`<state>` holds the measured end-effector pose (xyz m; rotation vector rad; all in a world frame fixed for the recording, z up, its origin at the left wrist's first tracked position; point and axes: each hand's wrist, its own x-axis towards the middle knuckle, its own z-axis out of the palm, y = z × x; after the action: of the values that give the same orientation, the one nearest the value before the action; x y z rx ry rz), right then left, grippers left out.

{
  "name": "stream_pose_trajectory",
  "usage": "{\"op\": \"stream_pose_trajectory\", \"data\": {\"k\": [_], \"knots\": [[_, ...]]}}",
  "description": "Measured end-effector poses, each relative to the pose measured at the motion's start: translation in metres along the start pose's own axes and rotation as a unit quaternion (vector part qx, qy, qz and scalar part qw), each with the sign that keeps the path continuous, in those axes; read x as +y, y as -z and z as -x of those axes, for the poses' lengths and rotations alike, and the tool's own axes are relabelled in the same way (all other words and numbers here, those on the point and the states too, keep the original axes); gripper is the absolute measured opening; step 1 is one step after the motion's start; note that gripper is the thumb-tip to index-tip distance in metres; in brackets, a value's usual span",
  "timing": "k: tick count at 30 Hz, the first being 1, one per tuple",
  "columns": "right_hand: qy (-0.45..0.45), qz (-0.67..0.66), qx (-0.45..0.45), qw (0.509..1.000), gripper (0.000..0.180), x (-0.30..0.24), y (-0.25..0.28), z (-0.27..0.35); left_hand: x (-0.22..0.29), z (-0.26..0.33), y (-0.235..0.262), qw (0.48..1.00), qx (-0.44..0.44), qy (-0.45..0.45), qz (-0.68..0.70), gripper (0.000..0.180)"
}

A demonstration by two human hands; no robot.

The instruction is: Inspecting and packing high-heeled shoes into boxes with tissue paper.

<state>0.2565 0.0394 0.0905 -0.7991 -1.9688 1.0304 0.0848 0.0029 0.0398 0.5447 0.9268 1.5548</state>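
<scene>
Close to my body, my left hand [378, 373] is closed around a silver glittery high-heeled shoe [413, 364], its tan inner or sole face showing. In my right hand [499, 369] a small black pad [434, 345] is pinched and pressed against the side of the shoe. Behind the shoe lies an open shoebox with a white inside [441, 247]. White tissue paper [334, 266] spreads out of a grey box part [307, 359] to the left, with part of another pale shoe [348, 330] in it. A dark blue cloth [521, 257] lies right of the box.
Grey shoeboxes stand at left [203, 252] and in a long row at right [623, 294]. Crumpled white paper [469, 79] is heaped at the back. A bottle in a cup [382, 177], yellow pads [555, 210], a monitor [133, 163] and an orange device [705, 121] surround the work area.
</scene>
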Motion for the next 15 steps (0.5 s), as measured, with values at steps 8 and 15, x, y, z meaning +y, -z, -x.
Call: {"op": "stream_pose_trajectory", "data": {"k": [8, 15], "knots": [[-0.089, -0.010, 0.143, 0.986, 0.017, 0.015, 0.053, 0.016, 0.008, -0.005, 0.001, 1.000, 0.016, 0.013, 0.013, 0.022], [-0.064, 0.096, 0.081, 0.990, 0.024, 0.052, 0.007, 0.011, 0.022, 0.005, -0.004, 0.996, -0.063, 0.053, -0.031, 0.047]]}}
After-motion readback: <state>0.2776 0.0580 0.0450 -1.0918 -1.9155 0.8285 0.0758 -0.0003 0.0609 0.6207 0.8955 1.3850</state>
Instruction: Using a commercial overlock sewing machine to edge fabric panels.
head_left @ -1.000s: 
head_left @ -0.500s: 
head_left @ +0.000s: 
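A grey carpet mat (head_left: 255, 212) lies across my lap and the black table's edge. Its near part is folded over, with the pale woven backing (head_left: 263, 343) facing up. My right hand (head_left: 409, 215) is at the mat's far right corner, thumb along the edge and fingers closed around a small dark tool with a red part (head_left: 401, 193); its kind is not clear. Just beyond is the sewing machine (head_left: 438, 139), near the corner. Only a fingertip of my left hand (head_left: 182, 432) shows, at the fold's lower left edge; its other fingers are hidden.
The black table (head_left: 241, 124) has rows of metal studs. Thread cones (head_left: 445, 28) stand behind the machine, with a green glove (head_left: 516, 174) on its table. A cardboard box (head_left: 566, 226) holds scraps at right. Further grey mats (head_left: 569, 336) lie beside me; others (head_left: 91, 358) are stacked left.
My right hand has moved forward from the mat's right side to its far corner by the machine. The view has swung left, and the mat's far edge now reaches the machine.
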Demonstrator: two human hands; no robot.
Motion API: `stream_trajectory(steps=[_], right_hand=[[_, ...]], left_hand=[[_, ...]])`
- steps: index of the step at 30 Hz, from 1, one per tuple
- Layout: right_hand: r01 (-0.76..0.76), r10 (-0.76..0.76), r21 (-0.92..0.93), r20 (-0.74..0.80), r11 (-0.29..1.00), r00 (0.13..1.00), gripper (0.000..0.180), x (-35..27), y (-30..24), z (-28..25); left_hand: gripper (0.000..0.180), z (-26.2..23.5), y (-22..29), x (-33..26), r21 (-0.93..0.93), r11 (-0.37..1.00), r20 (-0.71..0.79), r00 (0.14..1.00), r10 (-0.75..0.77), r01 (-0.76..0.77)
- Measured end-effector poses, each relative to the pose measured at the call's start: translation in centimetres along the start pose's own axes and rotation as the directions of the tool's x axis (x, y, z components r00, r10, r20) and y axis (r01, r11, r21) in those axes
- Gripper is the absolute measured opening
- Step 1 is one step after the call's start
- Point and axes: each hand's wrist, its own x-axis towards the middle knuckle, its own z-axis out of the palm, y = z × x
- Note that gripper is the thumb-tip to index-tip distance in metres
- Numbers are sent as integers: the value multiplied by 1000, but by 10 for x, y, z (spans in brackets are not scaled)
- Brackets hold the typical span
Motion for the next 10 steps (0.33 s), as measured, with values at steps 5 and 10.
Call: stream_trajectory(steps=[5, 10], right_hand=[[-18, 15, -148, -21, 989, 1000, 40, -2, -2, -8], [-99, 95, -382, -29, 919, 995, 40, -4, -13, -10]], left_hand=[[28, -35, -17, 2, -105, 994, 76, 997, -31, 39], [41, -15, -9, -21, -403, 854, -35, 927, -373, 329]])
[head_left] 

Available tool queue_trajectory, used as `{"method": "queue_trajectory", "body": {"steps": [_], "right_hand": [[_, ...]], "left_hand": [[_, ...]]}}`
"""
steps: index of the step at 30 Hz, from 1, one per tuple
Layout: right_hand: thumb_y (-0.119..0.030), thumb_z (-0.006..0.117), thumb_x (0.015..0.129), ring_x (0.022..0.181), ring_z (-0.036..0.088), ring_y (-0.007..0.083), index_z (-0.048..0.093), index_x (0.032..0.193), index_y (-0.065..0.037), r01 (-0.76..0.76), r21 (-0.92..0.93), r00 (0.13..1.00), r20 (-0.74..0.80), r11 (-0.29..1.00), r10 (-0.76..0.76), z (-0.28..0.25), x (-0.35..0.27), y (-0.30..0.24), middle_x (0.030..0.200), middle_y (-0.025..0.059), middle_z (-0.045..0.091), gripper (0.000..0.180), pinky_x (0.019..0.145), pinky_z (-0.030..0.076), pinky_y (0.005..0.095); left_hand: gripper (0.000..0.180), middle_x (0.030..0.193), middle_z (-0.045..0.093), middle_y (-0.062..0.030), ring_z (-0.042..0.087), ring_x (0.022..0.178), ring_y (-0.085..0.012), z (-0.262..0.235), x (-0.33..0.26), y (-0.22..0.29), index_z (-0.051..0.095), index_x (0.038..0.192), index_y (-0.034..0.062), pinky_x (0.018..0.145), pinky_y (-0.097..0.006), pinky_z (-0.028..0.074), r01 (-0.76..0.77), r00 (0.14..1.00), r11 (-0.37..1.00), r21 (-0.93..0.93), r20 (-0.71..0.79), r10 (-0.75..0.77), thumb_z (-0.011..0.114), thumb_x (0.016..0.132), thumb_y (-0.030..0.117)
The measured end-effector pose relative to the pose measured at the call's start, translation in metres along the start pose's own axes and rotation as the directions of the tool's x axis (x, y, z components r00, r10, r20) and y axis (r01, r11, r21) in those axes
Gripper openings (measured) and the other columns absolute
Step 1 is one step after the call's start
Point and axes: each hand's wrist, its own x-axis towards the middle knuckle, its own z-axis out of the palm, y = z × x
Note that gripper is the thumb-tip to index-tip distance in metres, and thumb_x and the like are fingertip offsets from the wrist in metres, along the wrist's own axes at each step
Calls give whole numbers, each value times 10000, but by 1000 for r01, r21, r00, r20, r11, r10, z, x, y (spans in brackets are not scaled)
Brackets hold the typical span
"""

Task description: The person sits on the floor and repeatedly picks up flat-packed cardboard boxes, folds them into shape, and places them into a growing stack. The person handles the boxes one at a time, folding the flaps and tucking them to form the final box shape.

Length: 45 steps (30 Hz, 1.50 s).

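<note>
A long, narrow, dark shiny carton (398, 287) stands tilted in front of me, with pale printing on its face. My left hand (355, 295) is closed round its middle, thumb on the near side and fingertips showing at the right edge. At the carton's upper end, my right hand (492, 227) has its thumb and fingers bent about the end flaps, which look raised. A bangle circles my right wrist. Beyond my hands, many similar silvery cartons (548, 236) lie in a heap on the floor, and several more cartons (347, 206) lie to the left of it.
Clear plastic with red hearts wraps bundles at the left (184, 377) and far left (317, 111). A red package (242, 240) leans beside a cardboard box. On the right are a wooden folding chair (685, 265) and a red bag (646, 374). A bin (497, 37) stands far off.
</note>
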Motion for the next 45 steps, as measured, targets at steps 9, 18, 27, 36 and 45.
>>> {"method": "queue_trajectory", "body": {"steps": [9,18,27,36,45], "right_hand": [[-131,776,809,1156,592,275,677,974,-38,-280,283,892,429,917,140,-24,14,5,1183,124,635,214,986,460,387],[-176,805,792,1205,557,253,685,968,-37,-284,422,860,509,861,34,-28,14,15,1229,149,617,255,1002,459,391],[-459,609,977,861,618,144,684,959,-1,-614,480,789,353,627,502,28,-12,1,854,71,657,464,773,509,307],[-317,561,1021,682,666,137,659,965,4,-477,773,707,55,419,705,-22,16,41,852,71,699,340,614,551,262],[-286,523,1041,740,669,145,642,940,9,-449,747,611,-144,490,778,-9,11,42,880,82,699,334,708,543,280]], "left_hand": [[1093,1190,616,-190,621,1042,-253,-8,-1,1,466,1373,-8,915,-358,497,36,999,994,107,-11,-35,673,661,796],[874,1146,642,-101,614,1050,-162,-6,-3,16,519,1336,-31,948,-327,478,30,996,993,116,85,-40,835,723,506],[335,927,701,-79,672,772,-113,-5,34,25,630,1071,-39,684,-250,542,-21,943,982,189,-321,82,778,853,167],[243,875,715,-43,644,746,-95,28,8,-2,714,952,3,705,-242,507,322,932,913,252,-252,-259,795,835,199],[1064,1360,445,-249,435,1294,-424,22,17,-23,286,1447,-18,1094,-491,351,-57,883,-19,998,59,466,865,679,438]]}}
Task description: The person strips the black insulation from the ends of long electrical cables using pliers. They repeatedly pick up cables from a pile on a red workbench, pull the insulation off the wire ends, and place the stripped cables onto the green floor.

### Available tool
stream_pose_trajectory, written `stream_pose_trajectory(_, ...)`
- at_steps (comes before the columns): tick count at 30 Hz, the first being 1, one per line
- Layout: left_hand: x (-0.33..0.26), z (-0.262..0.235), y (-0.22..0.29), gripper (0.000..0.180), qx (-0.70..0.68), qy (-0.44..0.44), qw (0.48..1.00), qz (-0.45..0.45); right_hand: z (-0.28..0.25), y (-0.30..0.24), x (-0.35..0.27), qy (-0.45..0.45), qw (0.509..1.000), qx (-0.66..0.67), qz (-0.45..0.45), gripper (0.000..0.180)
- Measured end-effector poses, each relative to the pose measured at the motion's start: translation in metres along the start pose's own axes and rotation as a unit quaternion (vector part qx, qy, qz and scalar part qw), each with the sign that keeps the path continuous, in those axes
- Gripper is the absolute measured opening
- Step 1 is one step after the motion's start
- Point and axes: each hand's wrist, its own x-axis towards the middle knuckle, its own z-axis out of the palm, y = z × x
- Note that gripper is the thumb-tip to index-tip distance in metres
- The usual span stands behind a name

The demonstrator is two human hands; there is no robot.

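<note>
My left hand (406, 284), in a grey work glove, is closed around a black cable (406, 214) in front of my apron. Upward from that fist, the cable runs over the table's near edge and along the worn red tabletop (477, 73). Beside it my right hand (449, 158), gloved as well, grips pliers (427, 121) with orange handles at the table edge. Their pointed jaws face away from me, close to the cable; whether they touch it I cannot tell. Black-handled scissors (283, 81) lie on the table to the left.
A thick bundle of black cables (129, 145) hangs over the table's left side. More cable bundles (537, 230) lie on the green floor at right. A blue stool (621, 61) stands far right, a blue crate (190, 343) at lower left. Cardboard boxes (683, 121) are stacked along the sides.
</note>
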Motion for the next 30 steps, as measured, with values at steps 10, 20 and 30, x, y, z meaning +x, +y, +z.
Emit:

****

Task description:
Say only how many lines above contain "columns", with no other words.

Reply to the exercise:
3